What is built is a device with a totally disruptive technology, with an smart card format that has the following characteristics:
- A format similar to that of a credit card, except for the thickness that was not reached in the prototyping stage.
- A bluetooth antenna.
- A keyboard
- An electronic ink screen.
- The crypto processor of the Spanish electronic ID card.
- A battery.
The goal of this development was to solve the authentication and signature of documents or transactions for online banking users, ensuring the non-repudiation of transactions and the impossibility of fraud or impersonation of the user.
The basis of the technology used is PKI. The non-programmable device generates the pairs of public-private keys, that will serve the user to authenticate or sign transactions in a secure environment, the card. In addition, the fundamental concept of cryptography “What you see is what you sign” was developed through the implementation of the electronic ink screen, which until now had not been implemented in this format or with this concept.
After many meetings with important players in the banking sector, we realized that we had found the solution to a problem that really existed in the market, but the solution hardly fit with the cost structure of this sector. Banks have a high “perceived security” by the user, although fraud in the banking sector exists and affects an increasing number of users. At that time our solution was a significant investment in cost per user that would solve a problem that was covered by insurances but that, on the other hand, involved many departments within the bank, making it difficult to implement. We even explored the certification of the device as a payment method by Visa or Mastercard, which would turn it into a wallet of all the credit and debit cards that the user owned, but at that time a business model like that of Curve was unthinkable for both international brands and banks.
In 2014 we discovered Blockchain technology in depth. We had heard about Bitcoin, but we had never stopped to analyze the technology behind this new way of exchanging value. We quickly realized that Blockchain technology and the development that had taken place over the years with eSignus had a lot in common. We had developed a Hardwallet without knowing it.

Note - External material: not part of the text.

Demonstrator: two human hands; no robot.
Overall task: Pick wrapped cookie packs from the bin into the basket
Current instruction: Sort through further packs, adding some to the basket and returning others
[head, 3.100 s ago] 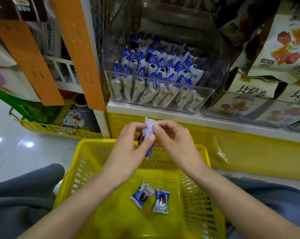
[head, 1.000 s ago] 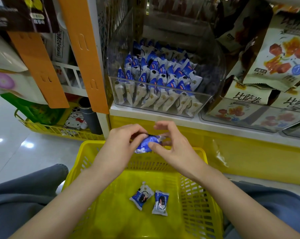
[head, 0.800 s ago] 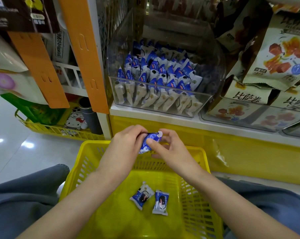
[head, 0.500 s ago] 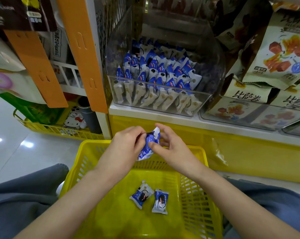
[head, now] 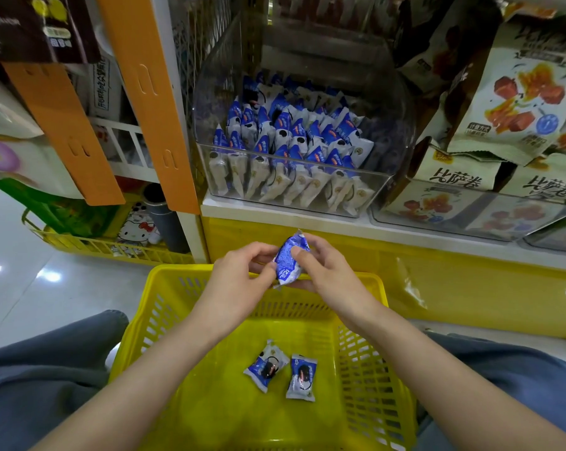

Because Bitcoin was totally incipient, we did not initially make any decision about this potential market. The number of Bitcoin users was residual when compared to the financial sector and we were not sure that it would have the significant growth needed to reorient the project toward this new market.
Parallel to the Blockchain world, smartcard solutions focused on payment methods such as Plastc, Stratos and Coin and even Mastercard and Visa cards with OTP and integrated eInk screens started to appear. From a manufacturing perspective it was big news. One of the most significant challenges of the project was to implement new flexible circuitry technology and electronic ink displays using massive production processes with meager failure rates.
Along the way, the eSignus project was frozen in development, but both José Ramón Sendra and I kept the attention in the banking sector and in the advance of Blockchain adoption. In 2018 we decided to start a new project based on the experience and the technology that we had developed previously.
The number of users in Cryptocurrencies environments is growing significantly and companies are beginning to take seriously Blockchain improving their processes and building new business models. But for Blockchain to become a technology that is massively adopted by both companies and end users, it is necessary to solve security problems with private keys, usability and speed in signing transactions.
So, here begins our exciting journey in building a new solution called HASHWallet. In this blog we will tell you, how we are developing it and provide the team and the project updates in future posts.